:: TASK PROMPT ::
Below is a listing. Set down exactly the lines from the one containing "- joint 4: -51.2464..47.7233" through the one containing "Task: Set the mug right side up", both ends included, and leave out the rest.

*** INPUT MATERIAL ***

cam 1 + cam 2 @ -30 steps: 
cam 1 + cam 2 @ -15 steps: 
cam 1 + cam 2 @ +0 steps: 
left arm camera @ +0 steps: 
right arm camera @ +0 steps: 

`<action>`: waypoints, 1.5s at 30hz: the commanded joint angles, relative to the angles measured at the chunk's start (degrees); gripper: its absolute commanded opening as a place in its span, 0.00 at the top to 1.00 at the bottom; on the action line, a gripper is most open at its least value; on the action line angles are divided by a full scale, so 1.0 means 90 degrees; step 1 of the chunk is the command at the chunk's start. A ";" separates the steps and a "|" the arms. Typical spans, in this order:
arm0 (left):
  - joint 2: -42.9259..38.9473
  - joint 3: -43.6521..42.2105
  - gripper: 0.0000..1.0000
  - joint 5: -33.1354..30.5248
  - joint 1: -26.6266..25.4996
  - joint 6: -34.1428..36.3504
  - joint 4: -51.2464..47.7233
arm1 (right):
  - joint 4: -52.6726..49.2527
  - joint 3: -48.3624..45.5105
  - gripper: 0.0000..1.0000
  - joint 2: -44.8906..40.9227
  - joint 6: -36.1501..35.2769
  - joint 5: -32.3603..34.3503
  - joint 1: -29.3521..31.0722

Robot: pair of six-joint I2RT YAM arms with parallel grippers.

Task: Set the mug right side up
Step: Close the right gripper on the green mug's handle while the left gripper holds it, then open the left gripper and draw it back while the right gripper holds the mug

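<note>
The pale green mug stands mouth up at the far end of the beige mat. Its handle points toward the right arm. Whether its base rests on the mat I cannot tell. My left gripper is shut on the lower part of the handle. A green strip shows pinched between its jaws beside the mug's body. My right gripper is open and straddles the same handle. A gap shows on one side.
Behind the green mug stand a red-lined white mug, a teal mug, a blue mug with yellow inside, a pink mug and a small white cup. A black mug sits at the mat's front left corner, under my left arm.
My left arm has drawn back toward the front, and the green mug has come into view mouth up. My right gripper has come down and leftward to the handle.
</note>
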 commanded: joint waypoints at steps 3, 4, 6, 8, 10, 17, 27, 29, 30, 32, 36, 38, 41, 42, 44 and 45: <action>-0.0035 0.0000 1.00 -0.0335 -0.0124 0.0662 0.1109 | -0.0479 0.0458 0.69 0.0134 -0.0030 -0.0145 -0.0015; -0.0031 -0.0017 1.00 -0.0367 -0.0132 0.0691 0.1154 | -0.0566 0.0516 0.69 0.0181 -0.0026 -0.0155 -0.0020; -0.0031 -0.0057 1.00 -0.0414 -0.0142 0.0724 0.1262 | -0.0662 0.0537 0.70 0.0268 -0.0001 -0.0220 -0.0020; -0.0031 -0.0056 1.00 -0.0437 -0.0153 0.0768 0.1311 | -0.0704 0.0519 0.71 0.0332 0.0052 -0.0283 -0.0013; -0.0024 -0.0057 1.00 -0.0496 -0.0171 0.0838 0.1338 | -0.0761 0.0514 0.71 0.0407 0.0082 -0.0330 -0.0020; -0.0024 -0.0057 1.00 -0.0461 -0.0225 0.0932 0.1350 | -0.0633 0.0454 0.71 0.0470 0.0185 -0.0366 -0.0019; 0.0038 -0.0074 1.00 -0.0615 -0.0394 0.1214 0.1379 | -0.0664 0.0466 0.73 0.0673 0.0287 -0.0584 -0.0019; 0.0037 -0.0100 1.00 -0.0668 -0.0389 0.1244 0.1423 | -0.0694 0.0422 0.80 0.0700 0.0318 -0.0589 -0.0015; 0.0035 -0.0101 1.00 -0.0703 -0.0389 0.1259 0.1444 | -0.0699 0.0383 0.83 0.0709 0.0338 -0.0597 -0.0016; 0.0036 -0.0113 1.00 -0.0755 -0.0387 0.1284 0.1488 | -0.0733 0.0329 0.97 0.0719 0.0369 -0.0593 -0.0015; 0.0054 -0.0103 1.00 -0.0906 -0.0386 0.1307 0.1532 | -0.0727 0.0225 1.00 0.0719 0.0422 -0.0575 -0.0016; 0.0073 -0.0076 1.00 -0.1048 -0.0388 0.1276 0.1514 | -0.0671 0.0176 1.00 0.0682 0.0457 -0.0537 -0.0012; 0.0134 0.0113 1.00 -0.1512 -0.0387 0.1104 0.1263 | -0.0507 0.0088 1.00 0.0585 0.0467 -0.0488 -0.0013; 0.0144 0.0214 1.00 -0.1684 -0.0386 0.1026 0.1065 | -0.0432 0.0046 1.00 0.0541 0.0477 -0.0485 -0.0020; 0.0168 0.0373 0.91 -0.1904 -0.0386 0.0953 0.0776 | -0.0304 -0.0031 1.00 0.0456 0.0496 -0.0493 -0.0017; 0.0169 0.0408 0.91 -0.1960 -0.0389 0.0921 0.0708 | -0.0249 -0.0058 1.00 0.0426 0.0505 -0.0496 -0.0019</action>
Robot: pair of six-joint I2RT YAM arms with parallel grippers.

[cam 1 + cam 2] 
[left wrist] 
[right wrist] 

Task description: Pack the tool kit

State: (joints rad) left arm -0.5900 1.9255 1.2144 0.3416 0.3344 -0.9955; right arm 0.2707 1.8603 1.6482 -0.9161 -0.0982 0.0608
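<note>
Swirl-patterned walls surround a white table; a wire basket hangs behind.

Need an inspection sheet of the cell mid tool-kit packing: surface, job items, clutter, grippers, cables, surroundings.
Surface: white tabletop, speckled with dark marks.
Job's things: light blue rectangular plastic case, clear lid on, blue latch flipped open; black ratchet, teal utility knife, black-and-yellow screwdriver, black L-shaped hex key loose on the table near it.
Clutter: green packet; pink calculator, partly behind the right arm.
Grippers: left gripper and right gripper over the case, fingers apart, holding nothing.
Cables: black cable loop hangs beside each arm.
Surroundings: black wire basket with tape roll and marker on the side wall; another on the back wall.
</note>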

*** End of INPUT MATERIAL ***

:: EXERCISE OUTPUT ::
  - joint 4: -51.2464..47.7233
arm1 (right):
  - joint 4: -52.6726..49.2527
  - joint 3: -48.3624..45.5105
  - gripper: 0.0000..1.0000
  - joint 2: -44.8906..40.9227
  - joint 6: -36.1501..35.2769
  - joint 5: -32.3603..34.3503
  - joint 1: -29.3521..31.0722

Robot: pair of six-joint I2RT YAM arms with parallel grippers.

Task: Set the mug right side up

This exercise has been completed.